MEMORANDUM OPINION AND ORDER ON SUMMARY JUDGMENT

KANE, Senior District Judge.

I.Introduction.

Defendant NTI moves pursuant to Federal Rule of Civil Procedure 56 for summary judgment with respect to the claims of Plaintiff Paul Edward Johnson, II for employment discrimination under Title VII of the Civil Rights Act of 1964, as amended, 42 U.S.C. § 2000e et seq. and for breach of implied contract of employment/promissory estoppel. Johnson confesses the portion of the motion relating to breach of contract/promissory es-toppel. Jurisdiction over the Title VII cause of action exists under 28 U.S.C. § 1381. I grant the motion.

II.Statement of Issues.

Johnson, a white male, was employed at NTI and was terminated after nearly twelve years of service. He claims his termination was discriminatory “based upon race, to the extent that [he] was replaced by one or more minority individuals in order to make up for a racial imbalance within the company, and despite [his] good work performance up to that point.” (Am.Compl. ¶ 7.)

NTI denies the existence of discrimination and contends that Johnson’s job was eliminated as part of a restructuring process which had legitimate business purposes and was not a pretext for discrimination. It asserts further that, after Johnson’s job was eliminated, a decision was made by the restructuring team to terminate Johnson’s employment based on his negative personality.

III.Standard on Motion for Summary Judgment.

Under Federal Rule of Civil Procedure 56(c), a court may grant summary judgment where there is no issue of material fact and the moving party is entitled to judgment as a matter of law. Anderson v. Liberty Lobby, 477 U.S. 242, 247, 106 S.Ct. 2505, 2509-10, 91 L.Ed.2d 202 (1986). The burden of establishing the non-existence of a material fact is initially on the moving party. Celotex Corp. v. Catrett, 477 U.S. 317, 322, 106 S.Ct. 2548, 2552, 91 L.Ed.2d 265 (1986), Thrifty Rent-A-Car Sys., Inc. v. Brown, 24 F.3d 1190, 1194 [840]*840(10th Cir.1994). When the moving party has met its initial burden, it then shifts to the non-moving party to establish that there is a triable issue of fact. Id. A triable issue of fact exists where there is sufficient evidence favoring the non-moving party for a jury to return a verdict in favor of that party. Merrick v. Northern Natural Gas Co., 911 F.2d 426, 429 (10th Cir.1990). The facts presented, and the appropriate inferences that may be drawn from them, must be construed in the light most favorable to the non-moving party. Anderson, 477 U.S. at 247-48, 106 S.Ct. at 2509-10. However, in the face of a properly supported motion for summary judgment, the nonmoving party may not rely on unsupported allegations without “any significant probative evidence tending to support the complaint.” Id. at 249, 106 S.Ct. at 2510.

TV. Merits.

Where, as here, a plaintiff does not present evidence of intentional discrimination, but relies on circumstantial evidence, the McDonnell Douglas burden shifting framework applies to evaluate whether the plaintiff has demonstrated Defendants’ discriminatory intent circumstantially. McDonnell Douglas Corp. v. Green, 411 U.S. 792, 802-03, 93 S.Ct. 1817, 1824-25, 36 L.Ed.2d 668 (1973).

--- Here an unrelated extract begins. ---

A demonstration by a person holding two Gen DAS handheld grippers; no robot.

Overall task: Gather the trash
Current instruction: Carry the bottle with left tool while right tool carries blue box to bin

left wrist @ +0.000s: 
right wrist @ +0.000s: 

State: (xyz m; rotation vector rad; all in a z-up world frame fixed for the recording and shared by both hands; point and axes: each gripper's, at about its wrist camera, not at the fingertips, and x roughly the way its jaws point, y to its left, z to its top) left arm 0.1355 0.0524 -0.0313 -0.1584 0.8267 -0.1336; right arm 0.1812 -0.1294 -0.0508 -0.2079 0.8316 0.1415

Under the McDonnell scheme, in order to survive summary judgment in a circumstantial case, the plaintiff must first establish a prima facie case of discrimination. Id. at 802, 93 S.Ct. at 1824. If the plaintiff carries the burden, it shifts to the defendant to articulate a facially nondiscriminatory reason for the challenged employment action. If the Defendant makes such a showing, the burden reverts to the plaintiff to prove that the proffered nondiscriminatory reason is pretex-tual, from which a jury may infer discriminatory intent. “[R’Jejection of the defendant’s proffered reasons [ ] will permit the trier of fact to infer the ultimate fact of intentional discrimination.” St. Mary’s Honor Ctr. v. Hicks, 509 U.S. 502, 511, 113 S.Ct. 2742, 2749, 125 L.Ed.2d 407 (1993).

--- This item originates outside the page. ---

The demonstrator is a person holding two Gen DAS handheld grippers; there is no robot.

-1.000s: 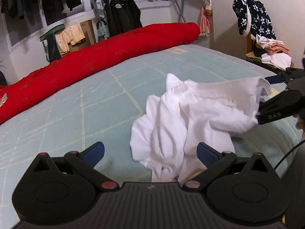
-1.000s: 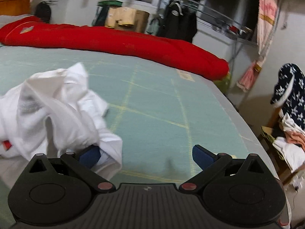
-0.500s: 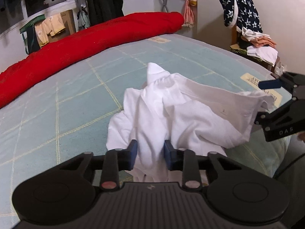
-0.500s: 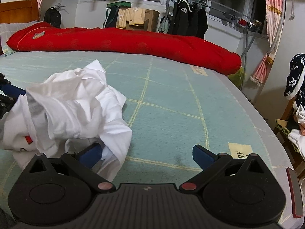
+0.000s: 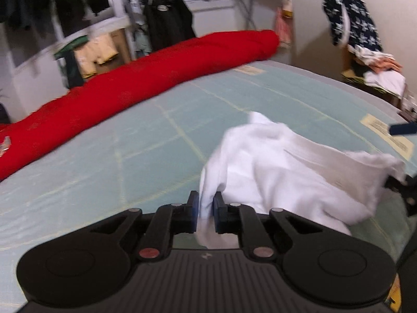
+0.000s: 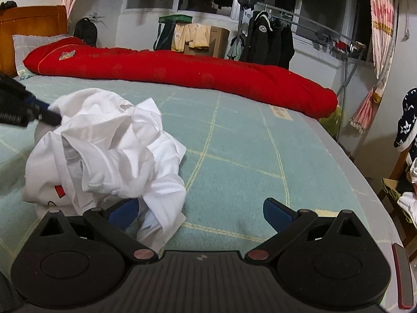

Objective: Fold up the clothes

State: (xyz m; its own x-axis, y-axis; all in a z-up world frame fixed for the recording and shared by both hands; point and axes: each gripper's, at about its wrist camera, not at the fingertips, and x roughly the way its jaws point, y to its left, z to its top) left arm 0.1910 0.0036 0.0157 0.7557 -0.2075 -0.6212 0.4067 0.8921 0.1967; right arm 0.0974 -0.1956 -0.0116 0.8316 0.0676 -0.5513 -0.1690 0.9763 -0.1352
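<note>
A crumpled white garment lies on the green checked bed. My left gripper is shut on a fold of its near edge. In the right wrist view the same garment lies at the left, and my right gripper is open, with its left finger by the garment's near corner and nothing between the pads. The right gripper's fingers show at the right edge of the left wrist view, spread apart at the garment's far corner.
A long red quilt roll lies across the far side of the bed. A chair with piled clothes stands off the right edge. Hanging clothes and a drying rack line the back wall. A wooden headboard is at the far left.
My left gripper closed on the garment's near edge and lifted it, shifting the cloth. My right gripper stayed open and backed slightly from the garment.
</note>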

As both Johnson and NTI correctly recognize, where a plaintiff claims reverse discrimination, he or she does not necessarily receive the presumption of discrimination afforded to a member of an ostensibly disfavored minority class. See Notari v. Denver Water Dep’t, 971 F.2d 585, 588-89 (10th Cir.1992). Thus, he or she “must identify background circumstances that would justify applying to a majority plaintiff the same presumption of discrimination afforded to a minority plaintiff who establishes a prima facie case by showing that the defendant is one of those unusual employers who discriminate against the majority.” Reynolds v. School District No. 1, Denver, Co., 69 F.3d 1523, 1534 (10th Cir.1995) (citing Notari, 971 F.2d at 588-89).

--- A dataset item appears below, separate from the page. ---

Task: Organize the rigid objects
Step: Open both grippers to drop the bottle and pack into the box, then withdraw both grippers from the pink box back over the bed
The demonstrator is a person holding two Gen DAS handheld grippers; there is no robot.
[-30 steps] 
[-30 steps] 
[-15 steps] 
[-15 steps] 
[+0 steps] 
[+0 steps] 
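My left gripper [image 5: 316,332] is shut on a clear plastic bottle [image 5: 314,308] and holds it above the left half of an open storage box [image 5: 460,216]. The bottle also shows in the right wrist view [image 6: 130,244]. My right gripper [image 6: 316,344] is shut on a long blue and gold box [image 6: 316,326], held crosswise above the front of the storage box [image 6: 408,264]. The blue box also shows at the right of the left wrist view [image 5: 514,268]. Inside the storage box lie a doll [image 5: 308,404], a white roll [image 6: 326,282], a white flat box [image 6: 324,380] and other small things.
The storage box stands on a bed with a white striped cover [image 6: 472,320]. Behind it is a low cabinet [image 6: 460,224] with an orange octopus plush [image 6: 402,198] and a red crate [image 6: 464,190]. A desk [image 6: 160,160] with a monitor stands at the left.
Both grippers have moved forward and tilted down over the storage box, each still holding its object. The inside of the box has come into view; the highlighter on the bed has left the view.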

Alternatively, he or she can establish a prima facie case of reverse discrimination either by presenting “direct evidence of discrimination, or indirect evidence sufficient to support a reasonable probability, that but for the plaintiffs status the challenged employment decision would have favored the plaintiff.” Notari, 971 F.2d at 590.

NTI argues no genuine issue of material fact exists and that judgment is appropriate as a matter of law because, inter alia, Johnson has no evidence sufficient to establish a prima facie case of reverse discrimination.

In his response to the motion for summary judgment, Johnson states he was employed at NTI from July 14, 1982 to April 15, 1994. There, he held the positions of Operator, Lead Operator, and his last position as Team Leader. He states when he was terminated, according to a letter from Director of Human Resources, Dave St. Andre, he was “laid off due to the elimination of his position.”

Johnson asserts before his termination, there were only white Team Leaders hired by NTI, with the possible exception of one Asian American individual and that to become a Team Leader one could only be promoted from a so-called Level III Operator position or above.

Johnson maintains, despite NTI’s contrary statements, his job continued to exist and his job responsibilities were assumed in part by three African-American employees, namely, John Monger, Ralph Maldonado and Arnold Mike. He states Maldonado and Mike were Level II Operators, yet each was promoted [841]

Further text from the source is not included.